By Andrea Januta
GLASGOW (Reuters) – When all is said and done at the U.N. climate talks, and the ink on the COP26 agreement is dry, one awkward question will remain: how enforceable will the deal be anyway?
In the last year, countries have announced a flurry of net-zero emissions pledges. The United States promised net zero by 2050, China and Saudi Arabia targeted 2060, and India. Many other countries submitted formal pledges – known as “nationally determined contributions” or NDCs – to cut emissions this decade, ahead of this month’s U.N. climate conference https://www.reuters.com/business/cop in Glasgow.
Whether those goals are legally binding is for individual countries to decide.
The 2015 Paris Agreement, a legally binding international treaty, commits its nearly 200 signatory countries only to hold global warming to “well below” 2 degrees Celsius and aim for 1.5C. But the accord left it up to countries to set their own national contributions towards the overall Paris targets, and doesn’t require they meet them.
“The NDCs are voluntary measures,” said Lakshman Guruswamy, an international environmental law expert at the University of Colorado-Boulder. “There’s no way of implementing, imposing, or trying to enforce a non-binding agreement.”
Countries including Britain and New Zealand, and the 27-country EU, have fixed individual emission-cutting targets into their own laws. Most nations have not.
International treaties tend not to threaten penalties and instead rely on other political strategies and pressure tactics to ensure cooperation.
But some experts say they should mandate legally binding emissions cuts, given that decades of U.N. climate summits and voluntary pledges have so far failed to halt the rise in emissions and global temperatures.
“I don’t think we’re going to have significant progress unless there are legally binding emissions restrictions that are placed on developing countries and developed countries,” Guruswamy said.
Only once has a U.N. climate treaty set binding targets for individual countries. The 1992 Kyoto Protocol applied them to richer nations only and involved a complex process of national ratifications that meant it didn’t fully enter into force until 2005.
Making targets binding can also backfire.
When confronted with the final Kyoto agreement, U.S. politicians balked and the country never ratified it. Canada withdrew from the pact in 2011, before its penalty regime took effect.

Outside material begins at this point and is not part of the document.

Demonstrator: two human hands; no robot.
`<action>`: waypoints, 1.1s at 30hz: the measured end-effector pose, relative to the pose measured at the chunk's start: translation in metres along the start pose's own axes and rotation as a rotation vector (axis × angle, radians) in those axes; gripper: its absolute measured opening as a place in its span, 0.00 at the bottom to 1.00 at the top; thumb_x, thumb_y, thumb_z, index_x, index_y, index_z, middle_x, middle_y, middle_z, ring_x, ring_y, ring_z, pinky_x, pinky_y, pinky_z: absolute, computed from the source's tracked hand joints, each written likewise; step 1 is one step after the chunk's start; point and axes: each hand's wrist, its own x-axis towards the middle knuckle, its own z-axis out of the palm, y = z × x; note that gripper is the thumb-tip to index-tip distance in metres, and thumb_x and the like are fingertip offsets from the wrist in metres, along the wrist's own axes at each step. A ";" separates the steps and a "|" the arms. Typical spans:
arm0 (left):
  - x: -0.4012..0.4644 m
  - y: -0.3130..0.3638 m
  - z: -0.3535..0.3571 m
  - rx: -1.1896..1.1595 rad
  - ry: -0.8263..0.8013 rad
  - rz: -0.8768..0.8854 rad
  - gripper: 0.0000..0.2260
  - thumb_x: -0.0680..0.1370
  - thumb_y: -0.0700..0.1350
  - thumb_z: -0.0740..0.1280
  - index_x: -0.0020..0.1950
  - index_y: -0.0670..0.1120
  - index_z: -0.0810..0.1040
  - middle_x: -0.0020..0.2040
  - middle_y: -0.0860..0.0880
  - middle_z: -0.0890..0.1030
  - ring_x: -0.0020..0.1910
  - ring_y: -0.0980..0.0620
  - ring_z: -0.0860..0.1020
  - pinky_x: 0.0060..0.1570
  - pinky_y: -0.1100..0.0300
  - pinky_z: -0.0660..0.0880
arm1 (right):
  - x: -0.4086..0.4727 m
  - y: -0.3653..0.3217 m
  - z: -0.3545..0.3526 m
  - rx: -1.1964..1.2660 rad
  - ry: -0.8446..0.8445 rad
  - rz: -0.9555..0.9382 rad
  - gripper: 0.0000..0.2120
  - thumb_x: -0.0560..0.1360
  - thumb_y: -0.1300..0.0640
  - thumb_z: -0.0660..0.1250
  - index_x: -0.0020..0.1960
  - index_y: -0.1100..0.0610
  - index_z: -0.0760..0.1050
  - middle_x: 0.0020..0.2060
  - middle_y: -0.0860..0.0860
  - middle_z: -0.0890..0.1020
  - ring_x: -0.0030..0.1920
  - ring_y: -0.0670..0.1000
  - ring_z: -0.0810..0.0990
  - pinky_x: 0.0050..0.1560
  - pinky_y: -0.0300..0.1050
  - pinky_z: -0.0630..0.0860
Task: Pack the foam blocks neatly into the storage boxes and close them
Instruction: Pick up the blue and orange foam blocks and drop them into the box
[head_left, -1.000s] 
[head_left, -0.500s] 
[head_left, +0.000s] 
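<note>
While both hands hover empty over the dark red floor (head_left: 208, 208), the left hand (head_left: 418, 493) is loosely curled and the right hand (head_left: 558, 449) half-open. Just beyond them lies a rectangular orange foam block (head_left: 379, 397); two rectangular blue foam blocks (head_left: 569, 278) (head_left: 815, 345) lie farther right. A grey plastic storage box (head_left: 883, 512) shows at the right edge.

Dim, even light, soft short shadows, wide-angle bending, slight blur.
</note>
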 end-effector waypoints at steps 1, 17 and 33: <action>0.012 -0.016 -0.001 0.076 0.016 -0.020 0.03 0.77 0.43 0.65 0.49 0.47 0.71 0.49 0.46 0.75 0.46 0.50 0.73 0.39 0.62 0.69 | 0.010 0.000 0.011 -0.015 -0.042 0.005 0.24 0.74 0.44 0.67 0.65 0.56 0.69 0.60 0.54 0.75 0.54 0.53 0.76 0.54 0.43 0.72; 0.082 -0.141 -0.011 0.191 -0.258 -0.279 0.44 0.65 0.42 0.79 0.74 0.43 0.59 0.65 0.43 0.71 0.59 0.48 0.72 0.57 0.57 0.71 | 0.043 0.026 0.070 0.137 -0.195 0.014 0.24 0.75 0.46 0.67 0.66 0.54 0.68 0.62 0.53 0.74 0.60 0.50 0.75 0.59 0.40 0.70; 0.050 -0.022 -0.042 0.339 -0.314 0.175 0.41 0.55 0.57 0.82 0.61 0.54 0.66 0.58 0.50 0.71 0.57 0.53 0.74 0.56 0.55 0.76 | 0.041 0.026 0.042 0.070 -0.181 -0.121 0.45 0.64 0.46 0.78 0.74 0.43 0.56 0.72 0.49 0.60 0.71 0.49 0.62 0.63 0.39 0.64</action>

If the Paris Agreement had included stronger rules, “countries would have stayed out,” said Ronald Mitchell, a professor of political science and environmental studies at the University of Oregon.

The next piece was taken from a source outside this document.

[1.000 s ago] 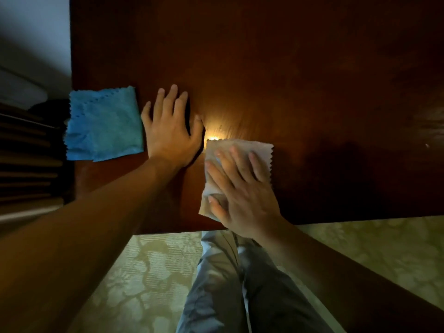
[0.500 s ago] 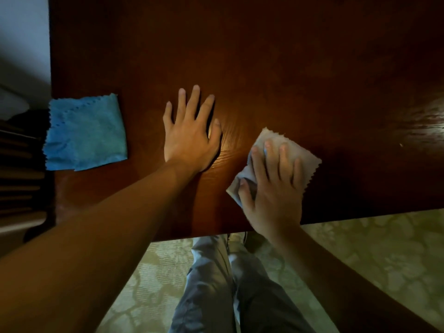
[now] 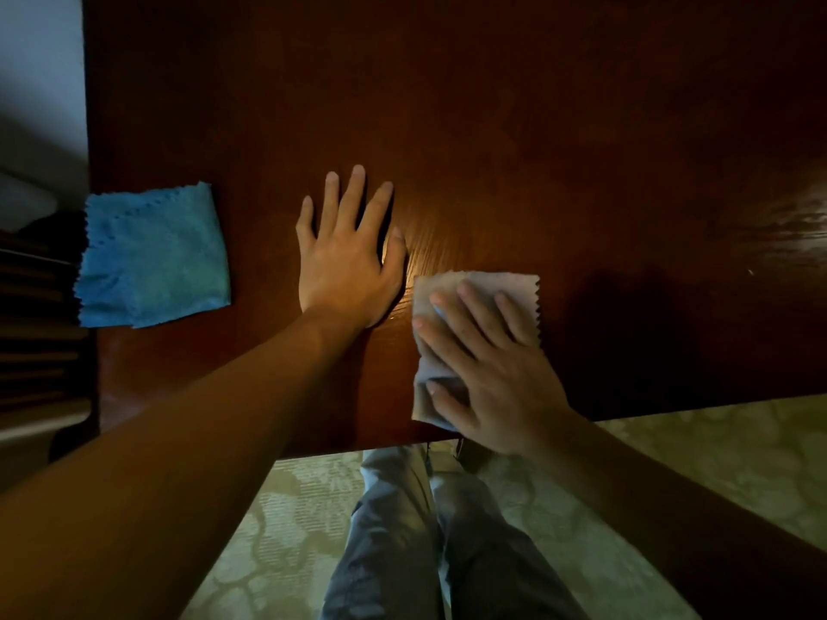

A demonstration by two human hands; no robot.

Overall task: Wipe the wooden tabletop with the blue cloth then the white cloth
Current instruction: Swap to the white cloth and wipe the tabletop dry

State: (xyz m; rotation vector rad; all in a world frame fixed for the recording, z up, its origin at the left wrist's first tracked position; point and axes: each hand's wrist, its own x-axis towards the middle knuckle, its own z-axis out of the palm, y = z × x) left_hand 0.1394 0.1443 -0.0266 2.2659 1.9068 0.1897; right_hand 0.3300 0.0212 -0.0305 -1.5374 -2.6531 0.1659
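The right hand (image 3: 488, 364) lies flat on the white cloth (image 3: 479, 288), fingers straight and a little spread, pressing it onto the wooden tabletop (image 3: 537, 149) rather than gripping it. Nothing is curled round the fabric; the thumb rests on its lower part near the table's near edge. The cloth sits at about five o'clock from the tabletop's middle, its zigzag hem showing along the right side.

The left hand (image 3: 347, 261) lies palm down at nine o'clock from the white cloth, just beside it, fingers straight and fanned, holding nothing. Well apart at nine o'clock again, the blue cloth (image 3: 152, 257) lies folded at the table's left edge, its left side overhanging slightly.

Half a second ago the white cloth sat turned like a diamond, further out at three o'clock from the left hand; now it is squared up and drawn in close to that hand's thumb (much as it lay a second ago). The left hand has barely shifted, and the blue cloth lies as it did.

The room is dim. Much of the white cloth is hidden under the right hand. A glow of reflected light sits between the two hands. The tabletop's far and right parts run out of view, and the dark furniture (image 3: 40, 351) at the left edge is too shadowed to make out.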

“Being overly ambitious can reduce participation, there’s no question. Politics is the art of the possible.”
‘PEER PRESSURE’
While there is no clear mechanism for enforcing a “legally binding” pact under international environmental law, U.N. climate agreements still have ways of keeping signatories in check, experts say.

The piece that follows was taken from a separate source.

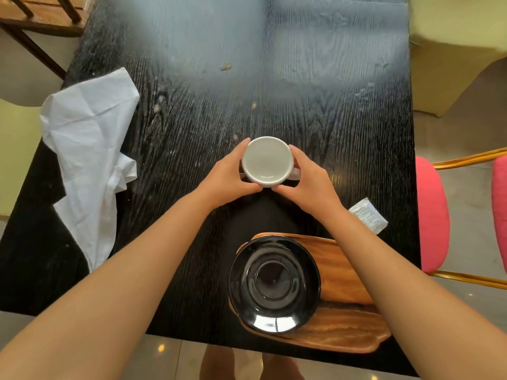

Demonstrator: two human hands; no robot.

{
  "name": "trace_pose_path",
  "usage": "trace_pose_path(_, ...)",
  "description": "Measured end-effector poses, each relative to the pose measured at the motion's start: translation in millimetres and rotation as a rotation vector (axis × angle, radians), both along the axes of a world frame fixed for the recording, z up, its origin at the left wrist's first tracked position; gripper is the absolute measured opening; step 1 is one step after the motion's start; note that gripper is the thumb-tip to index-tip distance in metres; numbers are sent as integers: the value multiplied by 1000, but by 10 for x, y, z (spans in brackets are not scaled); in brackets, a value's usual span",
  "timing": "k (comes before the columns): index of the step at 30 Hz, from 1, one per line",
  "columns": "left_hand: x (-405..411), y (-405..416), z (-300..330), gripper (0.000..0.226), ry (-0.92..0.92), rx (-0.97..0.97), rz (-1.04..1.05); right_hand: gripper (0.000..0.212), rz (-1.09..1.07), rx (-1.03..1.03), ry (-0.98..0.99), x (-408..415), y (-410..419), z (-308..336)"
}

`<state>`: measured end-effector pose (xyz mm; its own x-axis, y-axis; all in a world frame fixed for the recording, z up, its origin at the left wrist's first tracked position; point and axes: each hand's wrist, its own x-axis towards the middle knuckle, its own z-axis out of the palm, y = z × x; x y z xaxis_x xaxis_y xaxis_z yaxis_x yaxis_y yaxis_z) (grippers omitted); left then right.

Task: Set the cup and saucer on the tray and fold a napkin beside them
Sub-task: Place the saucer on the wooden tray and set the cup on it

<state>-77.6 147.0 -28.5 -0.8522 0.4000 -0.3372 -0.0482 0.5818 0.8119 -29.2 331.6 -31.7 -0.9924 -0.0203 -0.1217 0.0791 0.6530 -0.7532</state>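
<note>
Both hands, left and right, clasp the white cup between them.

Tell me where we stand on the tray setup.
Done: the black saucer already sits on the wooden tray. In hand: the left hand and right hand hold the white cup beyond the tray, not yet on the saucer. Left: the white napkin lies crumpled and unfolded at the table's left edge, far from the tray.

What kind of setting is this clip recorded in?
Probably a cafe or dining area: a dark wood-grain table, a pink-cushioned chair with a gold frame, and a sealed white sachet by the wooden tray.
</note>
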Motion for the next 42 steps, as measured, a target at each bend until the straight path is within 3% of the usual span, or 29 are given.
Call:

Backing out of a global deal, or even failing to meet commitments, can be a mark of shame on the international stage. Countries that violate an agreement also risk retaliation in other spheres, such as finance or trade.
The Paris deal includes some systems to push countries toward meeting their pledges and increasing them, including a five-year “global stock-take” of progress.
These systems can show which countries are lagging behind, creating a “peer-pressure environment”, said Leslie-Anne Duvic-Paoli, deputy director of the Climate Law and Governance Centre at King’s College London.
LEGAL PRECEDENCE
International climate pacts can also be included in other binding deals or bilateral agreements.
The European Union and Japan’s 2017 trade deal, for example, referenced their Paris Agreement commitments.
The EU now demands similar language in all its new trade accords, and from 2024 it will be able to withdraw preferential trade access for developing countries if they don’t meet environmental conventions, including the Paris accord.
Climate pacts can also be used in court. The U.N. Environment Programme in January described a “growing tidal wave of climate cases”, with climate lawsuits being brought in 38 countries in 2020, up from 24 in 2017.
In a landmark 2019 legal case, activists successfully sued the Dutch government for failing to protect people from global warming, and pointed to the country’s Paris Agreement obligations in their legal arguments. The court ordered the government to slash emissions faster.
“We’ve seen a number of decisions in courts and jurisdictions all around the world that have read the Paris Agreement to set legally enforceable targets,” said Michael Burger, executive director of Columbia University’s Sabin Center for Climate Change Law.
Ultimately, states need to have the political will to see their pledges through, he said.
“There is no international or supranational body that is going to come in and make the governments of the world do something they’re not willing to do.”